**Exercise details**
Should the entries contain pictures, leave them out and return exactly the lines from the first through the line holding "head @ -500".

**Material provided**
· · · · ·

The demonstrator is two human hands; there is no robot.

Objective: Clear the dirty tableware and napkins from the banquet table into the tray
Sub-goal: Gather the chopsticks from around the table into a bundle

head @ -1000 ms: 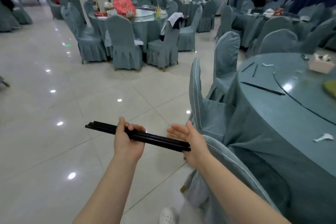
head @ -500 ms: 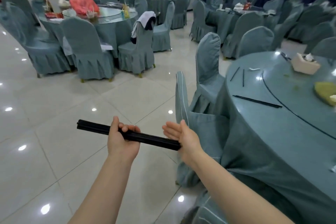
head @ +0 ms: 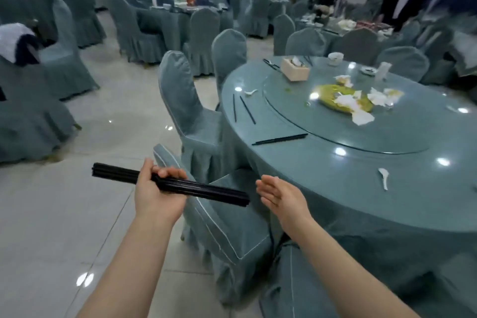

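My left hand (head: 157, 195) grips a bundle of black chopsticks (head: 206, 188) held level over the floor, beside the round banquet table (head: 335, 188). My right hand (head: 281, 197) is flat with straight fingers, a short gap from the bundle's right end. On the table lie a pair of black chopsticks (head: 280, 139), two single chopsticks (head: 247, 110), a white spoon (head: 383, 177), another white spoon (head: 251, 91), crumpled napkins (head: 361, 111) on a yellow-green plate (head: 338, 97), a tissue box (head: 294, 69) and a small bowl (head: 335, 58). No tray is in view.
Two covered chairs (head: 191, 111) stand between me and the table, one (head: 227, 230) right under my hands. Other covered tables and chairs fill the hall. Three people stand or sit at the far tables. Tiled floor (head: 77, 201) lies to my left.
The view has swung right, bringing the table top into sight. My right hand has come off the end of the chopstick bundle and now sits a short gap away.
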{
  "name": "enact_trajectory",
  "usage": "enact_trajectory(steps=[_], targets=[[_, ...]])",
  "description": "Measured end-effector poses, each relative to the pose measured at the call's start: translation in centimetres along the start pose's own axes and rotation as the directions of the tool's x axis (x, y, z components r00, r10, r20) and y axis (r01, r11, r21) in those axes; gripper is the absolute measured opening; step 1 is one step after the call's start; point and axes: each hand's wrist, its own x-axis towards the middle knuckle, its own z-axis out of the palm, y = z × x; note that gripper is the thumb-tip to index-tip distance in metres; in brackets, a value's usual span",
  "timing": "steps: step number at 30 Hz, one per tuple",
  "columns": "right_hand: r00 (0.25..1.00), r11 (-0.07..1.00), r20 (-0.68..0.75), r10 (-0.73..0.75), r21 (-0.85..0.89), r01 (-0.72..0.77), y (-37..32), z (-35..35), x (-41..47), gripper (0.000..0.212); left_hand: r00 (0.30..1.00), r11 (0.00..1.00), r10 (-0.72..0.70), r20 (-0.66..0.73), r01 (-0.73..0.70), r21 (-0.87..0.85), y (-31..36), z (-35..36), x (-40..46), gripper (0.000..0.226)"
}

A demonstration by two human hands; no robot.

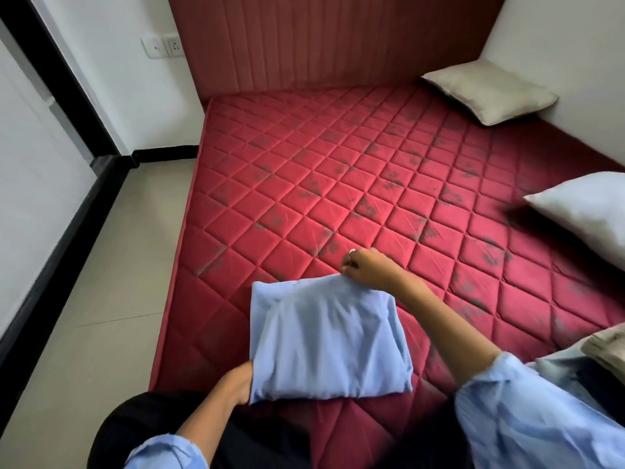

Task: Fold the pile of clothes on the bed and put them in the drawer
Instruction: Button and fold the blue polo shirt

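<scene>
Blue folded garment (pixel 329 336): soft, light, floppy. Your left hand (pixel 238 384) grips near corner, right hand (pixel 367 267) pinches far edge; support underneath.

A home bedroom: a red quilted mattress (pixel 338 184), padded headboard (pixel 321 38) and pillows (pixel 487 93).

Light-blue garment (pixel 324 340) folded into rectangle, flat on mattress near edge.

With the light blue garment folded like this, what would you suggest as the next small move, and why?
Probably lift the folded light blue garment off the red mattress. It already looks like a compact rectangle; the left hand grips its near left corner and the right hand pinches its far edge. No drawer is in view.
</scene>
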Motion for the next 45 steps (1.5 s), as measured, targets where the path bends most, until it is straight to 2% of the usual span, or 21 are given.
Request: enact_trajectory(steps=[2, 4, 5, 7, 8, 9, 11, 13, 17, 20, 23, 26, 29, 32, 35, 40, 41, 43, 45], targets=[[0.99, 0.993, -0.093, 0.102, 0.075, -0.095, 0.4, 1.7, 1.3, 0.021, 0.97, 0.985, 0.083, 0.227, -0.114, 0.129, 0.3, 0.3, -0.5, 0.032], [0.97, 0.975, -0.157, 0.186, 0.151, -0.162, 0.4, 3.5, -0.3, 0.024, 0.933, 0.9, 0.155, 0.324, -0.269, 0.343, 0.4, -0.5, -0.5, 0.026], [0.948, 0.961, -0.202, 0.247, 0.178, -0.213, 0.6, 4.5, -1.5, 0.028, 0.922, 0.838, 0.253, 0.293, -0.36, 0.41, 0.6, -0.9, -0.6, 0.024], [0.865, 0.892, -0.266, 0.426, 0.284, -0.352, 1.6, 6.6, -4.1, 0.04, 0.825, 0.64, 0.548, 0.139, -0.521, 0.566, 1.1, -1.3, 0.1, 0.024], [0.812, 0.836, -0.258, 0.524, 0.342, -0.43, 2.6, 7.7, -5.2, 0.048, 0.764, 0.593, 0.641, 0.065, -0.548, 0.59, 1.4, -1.5, 0.3, 0.025], [0.76, 0.768, -0.212, 0.614, 0.383, -0.513, 3.7, 8.9, -6.1, 0.057, 0.733, 0.598, 0.68, -0.001, -0.554, 0.579, 1.7, -1.6, 0.1, 0.029], [0.7, 0.648, -0.091, 0.708, 0.478, -0.593, 5.0, 9.9, -7.1, 0.07, 0.741, 0.637, 0.671, -0.04, -0.548, 0.542, 2.0, -1.4, 0.4, 0.043], [0.692, 0.532, 0.015, 0.721, 0.627, -0.569, 5.4, 10.0, -7.1, 0.069, 0.814, 0.68, 0.578, 0.049, -0.514, 0.522, 2.5, -0.4, 0.1, 0.058], [0.741, 0.304, 0.272, 0.614, 0.785, -0.54, 4.3, 9.2, -5.9, 0.079, 0.901, 0.777, 0.367, 0.232, -0.434, 0.457, 3.3, 1.7, -1.0, 0.073], [0.81, 0.253, 0.354, 0.467, 0.825, -0.506, 3.6, 8.8, -5.1, 0.061, 0.89, 0.799, 0.301, 0.344, -0.432, 0.419, 2.9, 2.5, -1.4, 0.068], [0.801, 0.187, 0.414, 0.432, 0.828, -0.528, 3.2, 8.2, -5.4, 0.067, 0.831, 0.829, 0.353, 0.43, -0.491, 0.268, 2.9, 3.0, -1.5, 0.077], [0.831, 0.105, 0.386, 0.401, 0.881, -0.46, 3.3, 6.8, -6.9, 0.054, 0.81, 0.816, 0.424, 0.406, -0.536, 0.217, 3.1, 3.5, -2.6, 0.049], [0.868, -0.032, 0.34, 0.362, 0.935, -0.353, 3.2, 4.5, -9.5, 0.039, 0.77, 0.821, 0.448, 0.454, -0.555, 0.131, 3.3, 4.7, -5.0, 0.035], [0.886, -0.117, 0.286, 0.366, 0.958, -0.261, 3.6, 2.2, -12.2, 0.04, 0.73, 0.829, 0.467, 0.498, -0.557, 0.039, 3.1, 6.7, -8.3, 0.025], [0.879, -0.136, 0.211, 0.428, 0.976, -0.169, 5.5, 0.3, -15.7, 0.043, 0.67, 0.831, 0.429, 0.605, -0.556, 0.026, 2.2, 9.3, -11.9, 0.027], [0.824, -0.202, 0.14, 0.549, 0.979, -0.032, 9.1, -2.0, -23.0, 0.036, 0.539, 0.776, 0.345, 0.769, -0.624, 0.089, 0.1, 14.2, -18.0, 0.072], [0.811, -0.205, 0.109, 0.575, 0.979, 0.013, 9.6, -2.5, -24.5, 0.034, 0.51, 0.754, 0.336, 0.792, -0.649, 0.099, -0.4, 15.5, -19.1, 0.07], [0.766, -0.181, 0.038, 0.642, 0.978, 0.103, 10.9, -3.7, -28.1, 0.033, 0.431, 0.703, 0.321, 0.843, -0.705, 0.093, -1.7, 18.2, -21.7, 0.048], [0.688, -0.135, -0.026, 0.725, 0.975, 0.179, 12.4, -4.8, -32.4, 0.036, 0.333, 0.642, 0.24, 0.912, -0.759, 0.108, -3.8, 21.4, -24.5, 0.049]])
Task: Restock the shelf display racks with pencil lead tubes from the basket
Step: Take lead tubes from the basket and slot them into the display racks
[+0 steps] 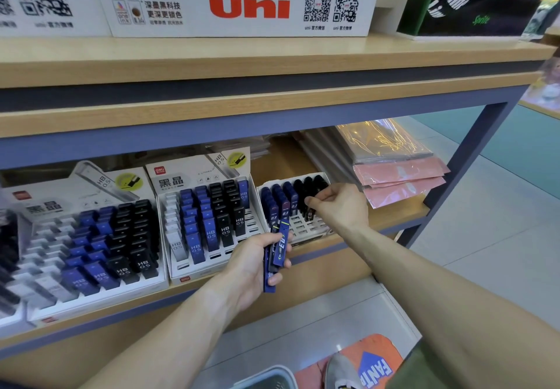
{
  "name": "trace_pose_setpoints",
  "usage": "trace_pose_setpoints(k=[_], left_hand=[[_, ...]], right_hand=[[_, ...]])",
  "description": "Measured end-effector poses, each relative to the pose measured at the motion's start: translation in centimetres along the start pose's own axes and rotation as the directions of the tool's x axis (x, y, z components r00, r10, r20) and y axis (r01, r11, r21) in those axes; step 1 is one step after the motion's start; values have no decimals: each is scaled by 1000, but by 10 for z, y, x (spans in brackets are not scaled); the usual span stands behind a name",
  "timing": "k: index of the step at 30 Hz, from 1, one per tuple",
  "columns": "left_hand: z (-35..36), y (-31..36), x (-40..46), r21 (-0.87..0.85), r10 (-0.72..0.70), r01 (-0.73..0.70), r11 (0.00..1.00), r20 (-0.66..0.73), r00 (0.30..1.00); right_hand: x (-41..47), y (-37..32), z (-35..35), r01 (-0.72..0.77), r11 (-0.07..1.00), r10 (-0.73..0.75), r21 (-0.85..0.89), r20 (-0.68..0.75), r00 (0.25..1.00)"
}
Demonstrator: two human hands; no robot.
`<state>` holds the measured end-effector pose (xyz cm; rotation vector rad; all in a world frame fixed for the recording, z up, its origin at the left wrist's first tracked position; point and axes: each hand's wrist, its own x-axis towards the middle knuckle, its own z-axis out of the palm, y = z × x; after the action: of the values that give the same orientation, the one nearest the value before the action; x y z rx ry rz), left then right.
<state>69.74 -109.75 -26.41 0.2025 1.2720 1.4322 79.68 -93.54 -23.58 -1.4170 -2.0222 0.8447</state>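
Your right hand (336, 205) pinches the top of a black lead tube (309, 211) standing in the small rack (306, 228) on the right of the lower shelf (391, 222). Your left hand (257, 262) grips a bundle of blue lead tubes (274, 255) just in front of that rack, below the shelf edge.

The risks, as a judgement: the black tube could miss its slot and tip against its neighbours, because your fingers cover the slot you are aiming at. The bundle in your left hand fans out loosely, so one tube could slide free and drop to the floor while you attend to the right side. The small rack holds tubes marked 0.3, while the two bigger racks show HB 0.5, so a tube could land in the wrong rack if you skip the label.

Counts: three racks on this shelf, a large one (88, 246) on the left, a middle one (209, 222), and the small one. Your left hand holds at least three tubes; the exact number is hidden. The small rack shows about six columns, three blue and three black, with its front rows empty. One basket (266, 378) corner shows at the bottom edge, beside your shoe (339, 370).
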Motion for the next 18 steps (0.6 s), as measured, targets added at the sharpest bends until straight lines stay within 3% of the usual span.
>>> trace_pose_setpoints(k=[8, 14, 18], left_hand=[[2, 1, 0, -10, -1, 1, 1000, -9, 1000], [2, 0, 0, -12, 0, 0, 1000, -8, 1000], [3, 0, 0, -8, 3, -3, 1000, -2, 1000]], right_hand=[[9, 6, -6, -245, 886, 216, 393, 117, 969], [9, 8, -6, -235, 902, 202, 363, 125, 971], [6, 6, -4, -150, 957, 122, 249, 127, 984]])
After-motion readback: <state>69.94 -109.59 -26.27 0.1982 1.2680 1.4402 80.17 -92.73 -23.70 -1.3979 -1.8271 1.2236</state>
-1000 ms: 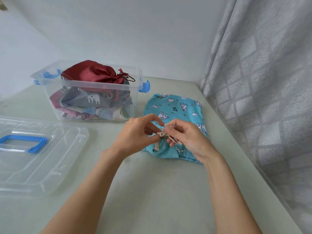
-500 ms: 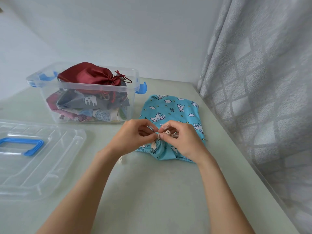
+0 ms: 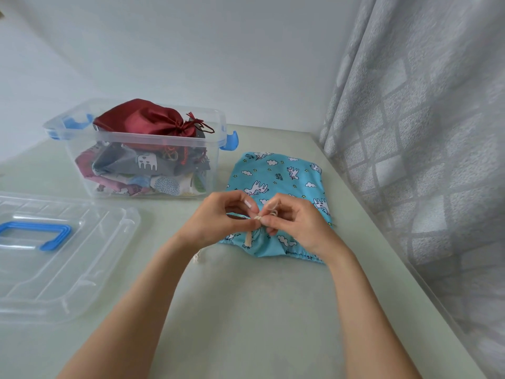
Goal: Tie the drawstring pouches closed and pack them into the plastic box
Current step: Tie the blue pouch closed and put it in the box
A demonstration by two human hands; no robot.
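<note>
Pale green desk (image 3: 246, 310): left hand (image 3: 218, 217) and right hand (image 3: 297, 222) pinch the cream drawstring cord (image 3: 258, 218) of the blue unicorn-print fabric pouch (image 3: 281, 176); uneven tension risks a slipped knot, leaving it unfit for the clear plastic box (image 3: 142, 170) at 10 o'clock.

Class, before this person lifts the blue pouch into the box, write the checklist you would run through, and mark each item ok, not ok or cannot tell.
1. Cord held by both the left hand and right hand: ok.
2. Knot finished: cannot tell, fingers hide it.
3. Blue pouch mouth gathered: ok.
4. Plastic box open, lid off beside it: ok.
5. Space in box: not ok, red pouch already bulges above the rim.
</note>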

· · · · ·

**Solution to this problem**
The demonstrator is two human hands; there is no robot.

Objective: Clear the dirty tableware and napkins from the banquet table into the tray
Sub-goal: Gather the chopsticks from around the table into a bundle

head @ -1000 ms: 
head @ -500 ms: 

No additional output will be generated.